Jalenhorm bajó la espada, cuya punta rozó el barro.

—Por supuesto, Lord Mariscal. Aunque debería haber examinado esos árboles con más detenimiento…

—Sí, debería haberlo hecho. Pero sus órdenes consistían en avanzar hacia el norte y dar con el enemigo —Kroy observó lentamente el caos en que se hallaba sumida esa aldea a su alrededor bajo la luz de las antorchas—. Dio con el enemigo. Pero esto es una guerra. Y se cometen errores, y cuando eso sucede… hay mucho que perder. Pero aún no hemos acabado. Esto acaba de comenzar. Esta noche y mañana la pasará tras la línea que forman los bajíos, donde el coronel Gorst ha luchado de manera tan poco heroica esta tarde. Reagrúpese en el centro, reequipe a su división, cuide del bienestar de los heridos, recupere la moral de sus tropas e… —entonces, contempló con una mirada torva la falta de rigor militar que reinaba en aquel lugar— imponga la disciplina.

—Sí, Lord Mariscal.

—Voy a establecer mi cuartel general en las laderas del Cerro Negro, desde donde tendré una buena visión del campo de batalla mañana. La derrota siempre resulta dolorosa, pero tengo la sensación de que usted va a tener más oportunidades de participar en esta batalla en particular.
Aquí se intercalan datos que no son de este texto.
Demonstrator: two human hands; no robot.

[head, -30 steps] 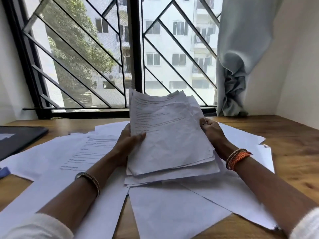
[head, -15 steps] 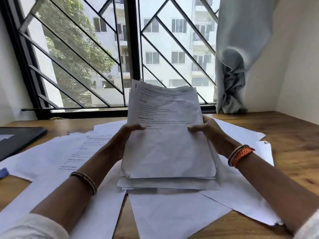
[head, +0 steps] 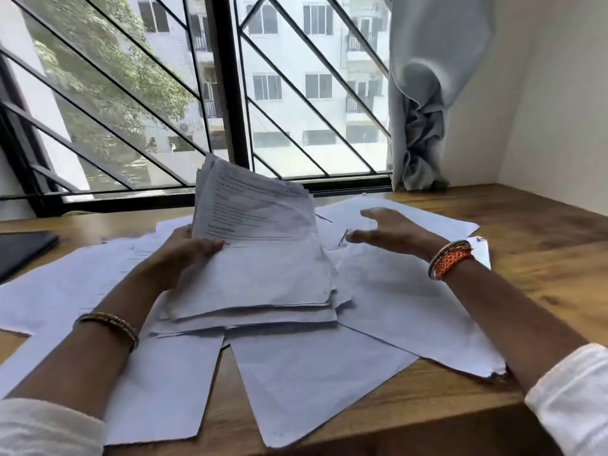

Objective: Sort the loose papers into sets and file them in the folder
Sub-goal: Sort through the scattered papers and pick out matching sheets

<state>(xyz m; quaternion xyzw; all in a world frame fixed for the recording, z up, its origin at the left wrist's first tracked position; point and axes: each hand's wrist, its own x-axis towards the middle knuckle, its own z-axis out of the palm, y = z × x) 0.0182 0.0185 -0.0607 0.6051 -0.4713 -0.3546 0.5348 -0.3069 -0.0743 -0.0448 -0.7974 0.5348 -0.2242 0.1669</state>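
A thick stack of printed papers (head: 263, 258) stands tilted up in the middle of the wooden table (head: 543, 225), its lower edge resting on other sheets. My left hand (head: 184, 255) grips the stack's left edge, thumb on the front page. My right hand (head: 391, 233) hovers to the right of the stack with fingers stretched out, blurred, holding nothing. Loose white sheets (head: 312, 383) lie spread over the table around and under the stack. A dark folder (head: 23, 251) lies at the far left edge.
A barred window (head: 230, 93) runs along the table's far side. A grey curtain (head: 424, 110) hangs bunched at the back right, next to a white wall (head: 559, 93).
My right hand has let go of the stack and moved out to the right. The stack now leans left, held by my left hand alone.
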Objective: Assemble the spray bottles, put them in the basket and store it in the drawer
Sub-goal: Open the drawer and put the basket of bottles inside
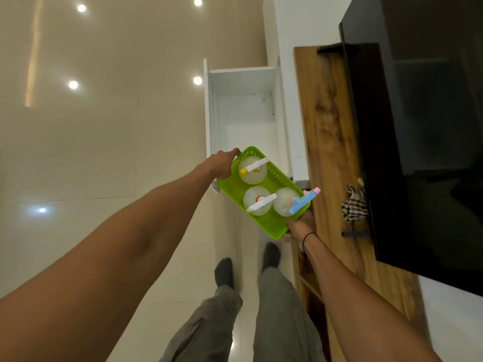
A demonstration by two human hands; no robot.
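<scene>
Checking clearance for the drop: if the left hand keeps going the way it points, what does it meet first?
Probably the open drawer. The left hand holds the basket by its far end and points up-frame toward the drawer's near edge and white interior. Depth is unclear; nothing else shows in that line.

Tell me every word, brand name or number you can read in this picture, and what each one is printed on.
None can be read.
Bottle with the yellow nozzle in the green basket: a coloured mark shows on top, too blurred to read.
Bottle with the red collar: no legible text.
Bottle with the blue sprayer: no legible text.
White drawer and black screen: no writing visible.
</scene>
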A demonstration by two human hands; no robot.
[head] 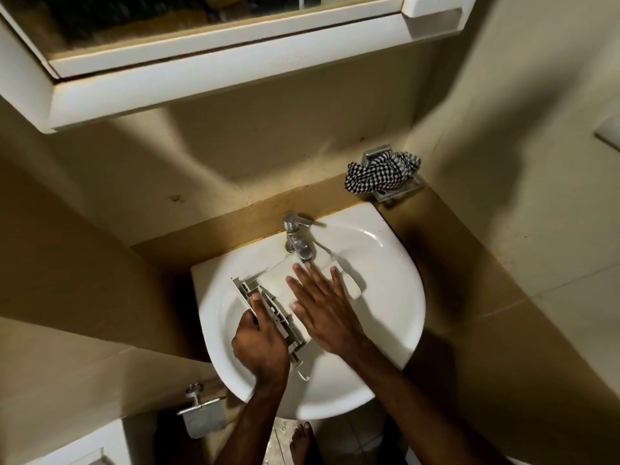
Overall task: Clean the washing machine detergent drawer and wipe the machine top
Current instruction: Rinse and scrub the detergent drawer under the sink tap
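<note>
Bare foot (302, 437) visible on the floor at 6 o'clock, below the basin. Left hand (260, 347), at 7 o'clock in the sink (396, 297), was clamped on the detergent drawer (285, 303) along its ribbed near edge, fingers curled round it, thumb on top. Right hand (322, 307) lay flat on the drawer's broad white face, fingers straight and spread, pressing or rubbing; nothing held in it. Drawer sat tilted inside the basin, its far end just under the tap (298, 239) at 12 o'clock. Could not tell whether water was running. Checked cloth (382, 174) lay bunched on a wall-mounted holder at 1 o'clock, untouched. Judgement: drawer out and being hand-washed; rinse, refit and wiping the machine top all remain. Machine not in view.
</note>
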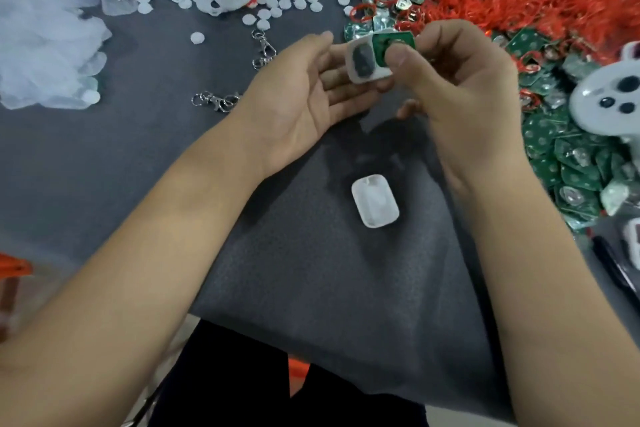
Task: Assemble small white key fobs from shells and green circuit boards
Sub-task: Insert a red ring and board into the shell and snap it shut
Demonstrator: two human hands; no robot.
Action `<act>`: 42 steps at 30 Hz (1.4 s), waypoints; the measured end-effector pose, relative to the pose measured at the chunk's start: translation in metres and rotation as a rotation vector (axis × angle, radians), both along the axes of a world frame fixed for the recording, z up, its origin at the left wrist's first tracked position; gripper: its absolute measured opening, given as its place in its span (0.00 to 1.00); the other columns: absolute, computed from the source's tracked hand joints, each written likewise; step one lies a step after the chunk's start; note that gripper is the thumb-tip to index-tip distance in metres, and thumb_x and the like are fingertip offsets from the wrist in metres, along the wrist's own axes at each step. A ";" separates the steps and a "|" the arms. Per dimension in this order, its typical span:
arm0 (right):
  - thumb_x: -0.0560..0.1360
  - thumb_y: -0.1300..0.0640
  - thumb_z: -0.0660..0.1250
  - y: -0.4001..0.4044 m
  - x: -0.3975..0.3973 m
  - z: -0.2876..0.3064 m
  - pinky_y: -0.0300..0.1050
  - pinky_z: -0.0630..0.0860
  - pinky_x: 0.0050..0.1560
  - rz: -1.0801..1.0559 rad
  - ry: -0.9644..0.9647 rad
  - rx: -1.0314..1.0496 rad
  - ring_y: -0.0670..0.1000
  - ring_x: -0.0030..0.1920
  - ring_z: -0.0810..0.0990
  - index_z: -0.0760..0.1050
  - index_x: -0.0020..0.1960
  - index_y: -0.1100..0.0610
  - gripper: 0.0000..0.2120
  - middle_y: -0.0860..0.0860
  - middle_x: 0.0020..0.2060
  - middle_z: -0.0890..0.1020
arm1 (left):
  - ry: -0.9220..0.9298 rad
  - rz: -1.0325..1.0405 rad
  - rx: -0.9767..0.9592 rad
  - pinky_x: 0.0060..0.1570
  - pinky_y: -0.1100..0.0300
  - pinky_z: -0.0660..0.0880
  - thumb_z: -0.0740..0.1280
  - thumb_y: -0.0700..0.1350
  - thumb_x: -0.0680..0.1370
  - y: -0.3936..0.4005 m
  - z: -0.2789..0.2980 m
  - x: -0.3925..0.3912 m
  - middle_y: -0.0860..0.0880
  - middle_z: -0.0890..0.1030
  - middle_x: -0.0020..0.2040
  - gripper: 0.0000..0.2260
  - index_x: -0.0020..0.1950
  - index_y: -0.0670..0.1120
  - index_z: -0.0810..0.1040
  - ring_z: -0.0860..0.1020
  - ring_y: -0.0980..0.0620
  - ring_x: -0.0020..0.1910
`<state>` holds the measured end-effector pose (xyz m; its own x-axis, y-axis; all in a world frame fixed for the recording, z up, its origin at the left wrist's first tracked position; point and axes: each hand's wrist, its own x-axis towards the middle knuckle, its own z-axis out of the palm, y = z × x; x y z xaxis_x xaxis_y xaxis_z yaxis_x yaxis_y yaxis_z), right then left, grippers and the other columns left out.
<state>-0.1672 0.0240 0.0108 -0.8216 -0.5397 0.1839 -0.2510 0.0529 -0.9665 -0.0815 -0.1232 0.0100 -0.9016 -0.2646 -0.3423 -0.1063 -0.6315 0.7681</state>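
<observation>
white shell with dark insert lies on left hand, fingers straight | right hand pinches green circuit board at shell's right edge | second shell on grey mat, below held shell | board pile right of it

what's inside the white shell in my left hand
A dark oval pad fills the left part of the white plastic shell resting on the left hand. The right hand pinches a green circuit board, covering the shell's right part.
</observation>
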 end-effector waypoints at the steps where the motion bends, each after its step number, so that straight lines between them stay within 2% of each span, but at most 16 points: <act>1: 0.78 0.57 0.75 0.000 0.000 0.000 0.43 0.77 0.34 0.012 -0.063 -0.027 0.53 0.38 0.80 0.77 0.45 0.54 0.07 0.53 0.37 0.80 | 0.016 -0.005 -0.024 0.48 0.59 0.82 0.52 0.45 0.88 0.000 -0.001 0.001 0.44 0.86 0.48 0.18 0.63 0.38 0.78 0.86 0.50 0.48; 3: 0.78 0.59 0.75 0.000 0.001 0.000 0.42 0.77 0.33 0.033 -0.143 -0.032 0.49 0.35 0.79 0.76 0.44 0.53 0.08 0.50 0.35 0.81 | 0.041 -0.021 -0.108 0.53 0.58 0.82 0.54 0.40 0.86 0.001 -0.003 0.003 0.43 0.86 0.53 0.16 0.66 0.37 0.79 0.85 0.50 0.53; 7: 0.80 0.60 0.72 0.002 0.001 -0.001 0.40 0.75 0.30 0.039 -0.322 -0.100 0.47 0.37 0.79 0.75 0.44 0.53 0.08 0.48 0.36 0.79 | 0.069 -0.029 -0.194 0.53 0.61 0.80 0.56 0.34 0.85 0.004 -0.006 0.008 0.40 0.85 0.60 0.16 0.70 0.38 0.76 0.85 0.48 0.57; 9: 0.81 0.60 0.71 0.006 -0.001 0.001 0.39 0.74 0.29 0.040 -0.423 -0.161 0.46 0.36 0.78 0.74 0.45 0.54 0.08 0.47 0.37 0.77 | 0.068 -0.014 -0.250 0.53 0.62 0.80 0.58 0.33 0.85 0.004 -0.007 0.012 0.41 0.84 0.61 0.15 0.70 0.40 0.75 0.85 0.48 0.56; 12: 0.81 0.60 0.70 0.009 -0.001 0.003 0.38 0.75 0.29 0.031 -0.466 -0.209 0.45 0.35 0.79 0.74 0.48 0.55 0.05 0.47 0.38 0.79 | 0.071 -0.002 -0.322 0.51 0.62 0.81 0.59 0.32 0.85 0.007 -0.010 0.015 0.42 0.85 0.56 0.12 0.67 0.39 0.73 0.86 0.49 0.53; 14: 0.81 0.62 0.70 0.009 0.000 0.004 0.38 0.77 0.31 0.017 -0.449 -0.226 0.46 0.35 0.81 0.76 0.53 0.57 0.04 0.47 0.38 0.81 | 0.080 -0.004 -0.354 0.51 0.63 0.81 0.60 0.32 0.85 0.008 -0.012 0.015 0.43 0.85 0.55 0.11 0.65 0.39 0.74 0.87 0.50 0.52; 16: 0.80 0.63 0.70 0.008 0.001 0.005 0.38 0.78 0.32 -0.004 -0.433 -0.231 0.47 0.36 0.83 0.77 0.58 0.58 0.08 0.48 0.38 0.83 | 0.091 -0.002 -0.369 0.52 0.63 0.80 0.60 0.31 0.85 0.009 -0.013 0.015 0.46 0.86 0.52 0.11 0.63 0.40 0.76 0.86 0.51 0.52; 19: 0.81 0.64 0.70 0.008 0.002 0.005 0.38 0.79 0.33 -0.017 -0.403 -0.239 0.46 0.36 0.84 0.79 0.57 0.58 0.06 0.48 0.37 0.84 | 0.098 -0.007 -0.390 0.54 0.64 0.80 0.60 0.31 0.85 0.010 -0.013 0.015 0.50 0.87 0.51 0.12 0.63 0.42 0.78 0.86 0.53 0.54; 24: 0.81 0.64 0.69 0.010 0.003 0.005 0.40 0.80 0.34 -0.024 -0.368 -0.213 0.48 0.38 0.85 0.78 0.57 0.59 0.06 0.50 0.38 0.83 | 0.101 -0.018 -0.365 0.57 0.63 0.79 0.60 0.33 0.85 0.010 -0.013 0.014 0.46 0.86 0.58 0.13 0.67 0.41 0.78 0.85 0.51 0.58; 29: 0.81 0.64 0.70 0.010 0.006 0.007 0.41 0.80 0.30 -0.006 -0.220 -0.108 0.50 0.40 0.87 0.79 0.59 0.57 0.08 0.49 0.40 0.86 | 0.094 -0.028 -0.327 0.56 0.61 0.80 0.60 0.32 0.84 0.007 -0.014 0.013 0.47 0.87 0.54 0.13 0.67 0.41 0.76 0.85 0.53 0.55; 34: 0.79 0.60 0.73 0.010 0.003 0.001 0.39 0.74 0.24 -0.004 -0.063 0.032 0.48 0.33 0.84 0.82 0.59 0.58 0.09 0.49 0.40 0.87 | 0.136 -0.087 -0.391 0.60 0.60 0.79 0.59 0.32 0.85 0.008 -0.015 0.014 0.46 0.85 0.59 0.15 0.67 0.44 0.77 0.83 0.51 0.62; 42: 0.78 0.59 0.74 0.012 -0.004 -0.003 0.37 0.71 0.22 -0.037 -0.077 0.044 0.47 0.28 0.81 0.83 0.57 0.55 0.08 0.50 0.39 0.87 | 0.166 -0.139 -0.448 0.61 0.60 0.78 0.58 0.34 0.86 0.006 -0.016 0.017 0.46 0.83 0.64 0.16 0.74 0.42 0.72 0.81 0.51 0.66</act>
Jalenhorm se enderezó, volvió a ser un poco el mismo de siempre al tener un nuevo objetivo claro.

—¡Mi división estará lista para entrar en acción pasado mañana, puede contar con ello, Lord Mariscal!

—Bien.

A continuación, Kroy se marchó cabalgando y su indómita aura se desvaneció en la noche junto a su séquito. Jalenhorm se quedó inmóvil, seguía realizando su saludo de despedida, mientras el mariscal se alejaba estrepitosamente. Gorst, sin embargo, miró hacia atrás en cuanto éste avanzó unos cuantos pasos más por el camino.

El general seguía junto al camino, solo, encorvado, mientras la lluvia se volvía más intensa, dibujando unas pinceladas blancas bajo la chisporroteante luz de las antorchas.